Religious leaders, including some who spoke at President Trump’s inauguration, are calling on Congress to protect foreign aid that helps the needy across the globe.
Trump’s 2018 budget proposal calls for $25.6 billion in funding for the State Department and the U.S. Agency for International Development. That’s a decrease of $10.1 billion, or 28 percent, from the 2017 budget.
“As people of faith, we cannot turn our back on those in desperate need,” more than 100 Christian leaders wrote in a letter to House and Senate officials and posted on March 16, on the website of World Vision. “As followers of Christ, it is our moral responsibility to urge you to support and protect the International Affairs Budget, and avoid disproportionate cuts to these vital programs.”
The letter said the current level of foreign assistance, which makes up 1 percent of the overall budget, has sharply cut the number of people living in extreme poverty, and reduced the spread of infectious diseases, such as Ebola and HIV/AIDS. The letter said the funding has also served to protect religious freedom for millions.
Signatories included New York Cardinal Timothy Dolan and the Rev.
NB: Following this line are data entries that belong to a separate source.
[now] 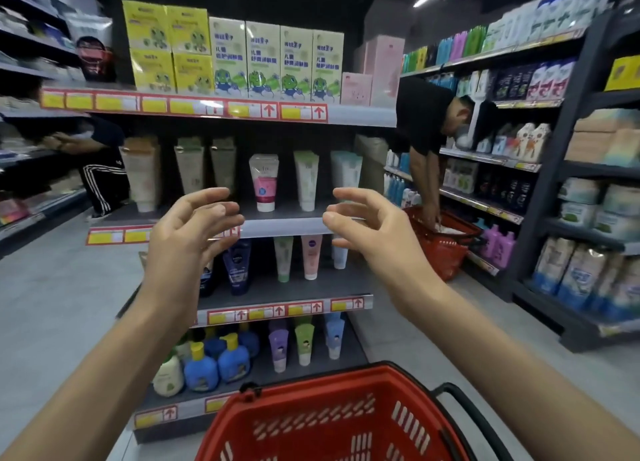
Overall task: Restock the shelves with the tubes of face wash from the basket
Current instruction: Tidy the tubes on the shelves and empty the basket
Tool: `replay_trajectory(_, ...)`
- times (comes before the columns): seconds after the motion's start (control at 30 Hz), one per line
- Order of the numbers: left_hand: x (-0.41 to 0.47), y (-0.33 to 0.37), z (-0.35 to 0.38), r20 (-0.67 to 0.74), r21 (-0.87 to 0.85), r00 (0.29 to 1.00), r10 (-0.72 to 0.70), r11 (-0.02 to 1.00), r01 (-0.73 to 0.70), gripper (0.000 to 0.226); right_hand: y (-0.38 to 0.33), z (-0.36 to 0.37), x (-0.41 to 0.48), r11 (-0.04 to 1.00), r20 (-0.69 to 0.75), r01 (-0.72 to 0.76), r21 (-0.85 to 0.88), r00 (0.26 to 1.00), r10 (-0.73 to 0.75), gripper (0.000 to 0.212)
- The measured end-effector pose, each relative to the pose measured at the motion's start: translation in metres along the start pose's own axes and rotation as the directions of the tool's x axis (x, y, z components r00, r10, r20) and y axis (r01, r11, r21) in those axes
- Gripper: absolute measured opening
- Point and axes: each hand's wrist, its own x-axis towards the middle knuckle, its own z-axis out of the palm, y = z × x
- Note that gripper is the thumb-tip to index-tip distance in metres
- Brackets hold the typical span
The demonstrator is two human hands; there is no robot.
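Both my hands are raised in front of the end shelf unit, palms facing each other, fingers loosely curved and holding nothing. My left hand hangs before the shelf's left part, my right hand before its right part. Between them stands a pink-and-white tube of face wash on the second shelf, with pale green and blue tubes beside it. More tubes stand on the shelf below. A red basket sits low in front of me; its inside is hidden from view.
Boxes line the top shelf. Blue pump bottles fill the bottom shelf. At right a person bends over a second red basket by a stocked aisle shelf. Another person stands at left. Grey floor lies on both sides.
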Motion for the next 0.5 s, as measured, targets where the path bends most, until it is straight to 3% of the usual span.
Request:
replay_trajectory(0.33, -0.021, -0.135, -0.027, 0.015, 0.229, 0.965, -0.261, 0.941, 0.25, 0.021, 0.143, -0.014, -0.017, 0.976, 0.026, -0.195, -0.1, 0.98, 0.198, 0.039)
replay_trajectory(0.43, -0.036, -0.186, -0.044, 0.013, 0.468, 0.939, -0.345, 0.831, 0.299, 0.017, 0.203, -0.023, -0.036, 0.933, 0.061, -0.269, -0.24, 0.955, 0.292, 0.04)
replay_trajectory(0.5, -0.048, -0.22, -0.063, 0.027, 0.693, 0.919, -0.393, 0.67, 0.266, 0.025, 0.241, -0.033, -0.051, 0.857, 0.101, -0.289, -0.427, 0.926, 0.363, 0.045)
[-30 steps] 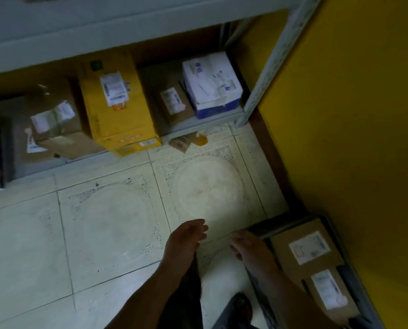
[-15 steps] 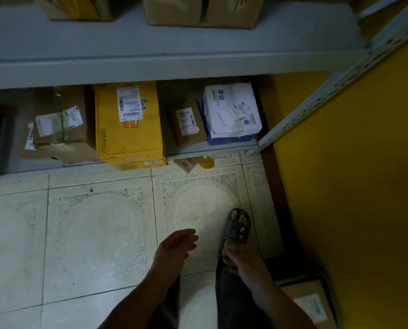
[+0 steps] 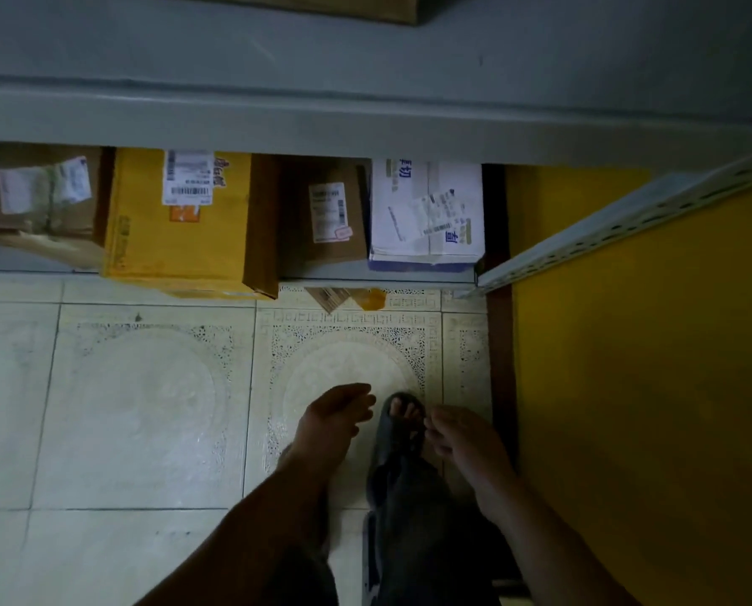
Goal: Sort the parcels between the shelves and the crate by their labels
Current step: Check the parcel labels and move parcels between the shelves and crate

Samuel Rodriguez, president of the National Hispanic Christian Leadership Conference. Both leaders read from scriptural passages during Trump’s swearing-in ceremony.
In his budget proposal, released on March 16, Trump said, “It is time to prioritize the security and well-being of Americans, and to ask the rest of the world to step up and pay its fair share.”
“We appreciate that the President wishes to run a fiscally responsible government,” said Rich Stearns, president of World Vision U.S., in a statement. “But cutting such a small part of the federal budget — especially at a time when the world is so unstable and volatile — seems penny wise and pound foolish.”
The letter’s signatories also include National Association of Evangelicals President Leith Anderson, Christian singers Amy Grant and Michael W. Smith, and leaders of denominations, seminaries, and relief organizations.
Leaders of other religious groups, including American Jewish World Service, have also expressed concern about the budget proposal.
“We call on members of the U.S. Congress to oppose this budget,” said AJWS President and CEO Robert Bank, “and we call on American Jews, and all Americans who are guided by the value of upholding the dignity of every person, to oppose President Trump’s proposed radical cuts to the budget.”